### Work item
Beginning with the line that contains "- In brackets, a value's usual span" in the material below, print each line exactly until the line that contains "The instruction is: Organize" has been printed, then stop.

### Data excerpts
☆ ☆ ☆ ☆ ☆ ☆ ☆

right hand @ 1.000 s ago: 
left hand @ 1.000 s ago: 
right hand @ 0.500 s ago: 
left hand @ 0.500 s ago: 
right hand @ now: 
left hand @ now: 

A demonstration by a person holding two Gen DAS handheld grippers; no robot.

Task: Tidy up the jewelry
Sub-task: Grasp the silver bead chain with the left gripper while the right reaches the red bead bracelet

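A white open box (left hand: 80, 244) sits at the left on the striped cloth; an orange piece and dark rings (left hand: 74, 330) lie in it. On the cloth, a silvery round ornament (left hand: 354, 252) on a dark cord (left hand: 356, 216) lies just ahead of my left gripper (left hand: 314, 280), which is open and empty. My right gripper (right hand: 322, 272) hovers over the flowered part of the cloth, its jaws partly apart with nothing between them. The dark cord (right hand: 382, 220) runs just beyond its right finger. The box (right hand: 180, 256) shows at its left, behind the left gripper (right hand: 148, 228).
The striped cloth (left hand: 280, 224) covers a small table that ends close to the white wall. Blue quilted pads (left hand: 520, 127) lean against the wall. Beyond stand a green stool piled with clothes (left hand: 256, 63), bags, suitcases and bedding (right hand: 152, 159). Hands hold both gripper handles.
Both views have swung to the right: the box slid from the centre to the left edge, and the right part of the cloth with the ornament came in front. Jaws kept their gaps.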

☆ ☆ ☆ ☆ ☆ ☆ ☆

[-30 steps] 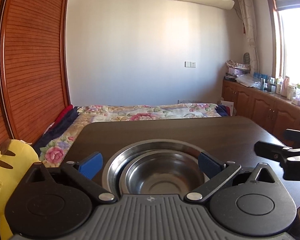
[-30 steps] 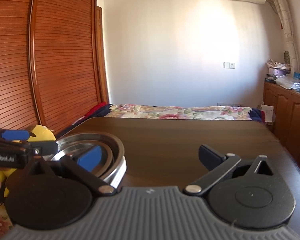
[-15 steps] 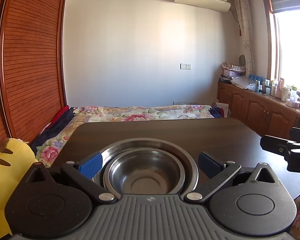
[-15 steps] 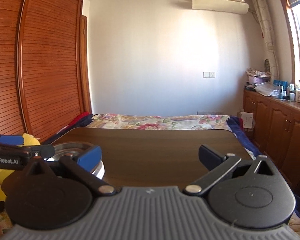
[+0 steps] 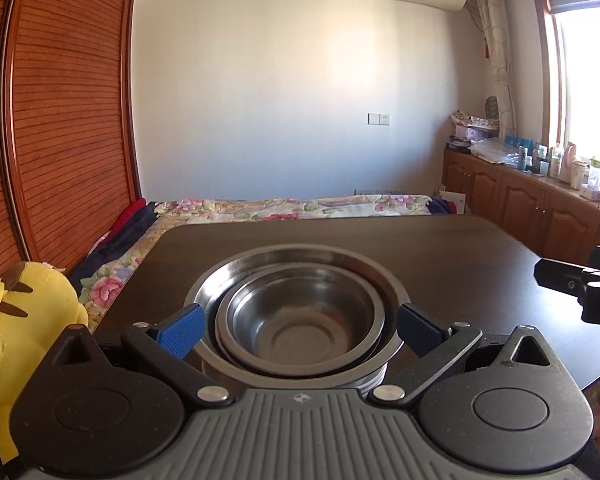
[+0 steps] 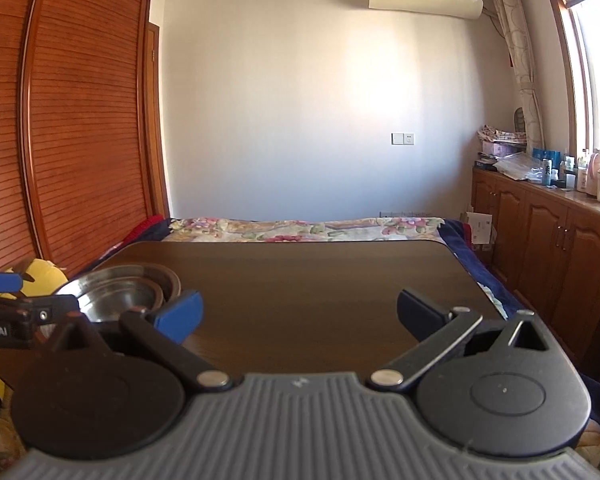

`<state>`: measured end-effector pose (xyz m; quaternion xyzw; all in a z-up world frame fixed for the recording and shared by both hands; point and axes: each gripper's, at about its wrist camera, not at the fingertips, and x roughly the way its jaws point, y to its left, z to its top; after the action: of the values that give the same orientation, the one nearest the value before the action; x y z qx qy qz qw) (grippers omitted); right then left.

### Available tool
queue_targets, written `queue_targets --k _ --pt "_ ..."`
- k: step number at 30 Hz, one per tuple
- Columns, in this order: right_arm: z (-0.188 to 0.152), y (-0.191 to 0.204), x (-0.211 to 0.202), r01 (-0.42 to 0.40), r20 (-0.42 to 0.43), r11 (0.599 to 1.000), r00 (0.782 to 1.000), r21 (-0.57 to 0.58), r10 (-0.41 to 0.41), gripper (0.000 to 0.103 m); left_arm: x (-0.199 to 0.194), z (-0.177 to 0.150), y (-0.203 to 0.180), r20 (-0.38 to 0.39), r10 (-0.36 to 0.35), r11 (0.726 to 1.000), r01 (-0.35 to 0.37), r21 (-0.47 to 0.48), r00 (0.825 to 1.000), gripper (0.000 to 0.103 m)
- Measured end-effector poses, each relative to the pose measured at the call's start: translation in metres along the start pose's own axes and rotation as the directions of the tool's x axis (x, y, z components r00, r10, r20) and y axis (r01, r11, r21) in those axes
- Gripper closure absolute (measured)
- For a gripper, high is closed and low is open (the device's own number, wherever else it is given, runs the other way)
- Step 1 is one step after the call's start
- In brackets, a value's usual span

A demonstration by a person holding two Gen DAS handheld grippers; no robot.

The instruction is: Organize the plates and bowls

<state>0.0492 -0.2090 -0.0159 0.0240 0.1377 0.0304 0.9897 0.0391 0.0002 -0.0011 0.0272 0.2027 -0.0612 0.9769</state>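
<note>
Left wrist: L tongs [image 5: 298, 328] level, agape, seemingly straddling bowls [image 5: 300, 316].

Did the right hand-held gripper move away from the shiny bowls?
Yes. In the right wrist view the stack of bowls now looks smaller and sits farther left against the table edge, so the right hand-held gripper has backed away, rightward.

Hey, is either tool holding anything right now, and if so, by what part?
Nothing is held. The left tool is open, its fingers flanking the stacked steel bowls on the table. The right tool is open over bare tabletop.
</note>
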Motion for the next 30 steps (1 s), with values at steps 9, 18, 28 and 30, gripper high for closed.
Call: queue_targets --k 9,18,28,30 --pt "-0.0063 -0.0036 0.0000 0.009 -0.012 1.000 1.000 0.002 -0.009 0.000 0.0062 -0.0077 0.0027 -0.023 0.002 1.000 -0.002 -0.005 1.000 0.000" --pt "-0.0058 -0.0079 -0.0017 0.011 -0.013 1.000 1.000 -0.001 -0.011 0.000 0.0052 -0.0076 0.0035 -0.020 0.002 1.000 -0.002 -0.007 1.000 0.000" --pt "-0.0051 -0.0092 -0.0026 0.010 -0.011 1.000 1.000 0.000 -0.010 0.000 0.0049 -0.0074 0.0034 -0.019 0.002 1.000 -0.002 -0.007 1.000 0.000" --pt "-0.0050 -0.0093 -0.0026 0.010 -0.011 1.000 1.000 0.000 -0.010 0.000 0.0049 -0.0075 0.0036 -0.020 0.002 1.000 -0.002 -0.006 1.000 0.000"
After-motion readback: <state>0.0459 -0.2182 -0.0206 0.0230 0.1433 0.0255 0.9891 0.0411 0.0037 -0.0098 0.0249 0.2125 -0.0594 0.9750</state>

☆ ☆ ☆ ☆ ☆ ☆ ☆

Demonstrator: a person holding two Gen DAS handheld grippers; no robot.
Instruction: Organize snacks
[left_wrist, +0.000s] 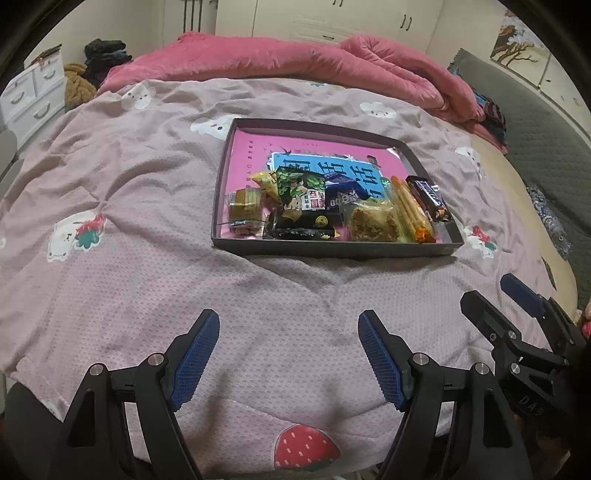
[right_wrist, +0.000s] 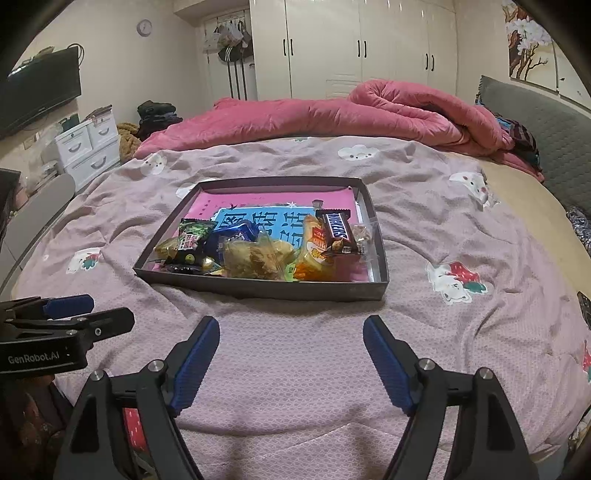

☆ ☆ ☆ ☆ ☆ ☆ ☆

### Response to the task
- In brackets, a value's usual span

A demonstration by a person holding two Gen DAS handheld grippers; no robot.

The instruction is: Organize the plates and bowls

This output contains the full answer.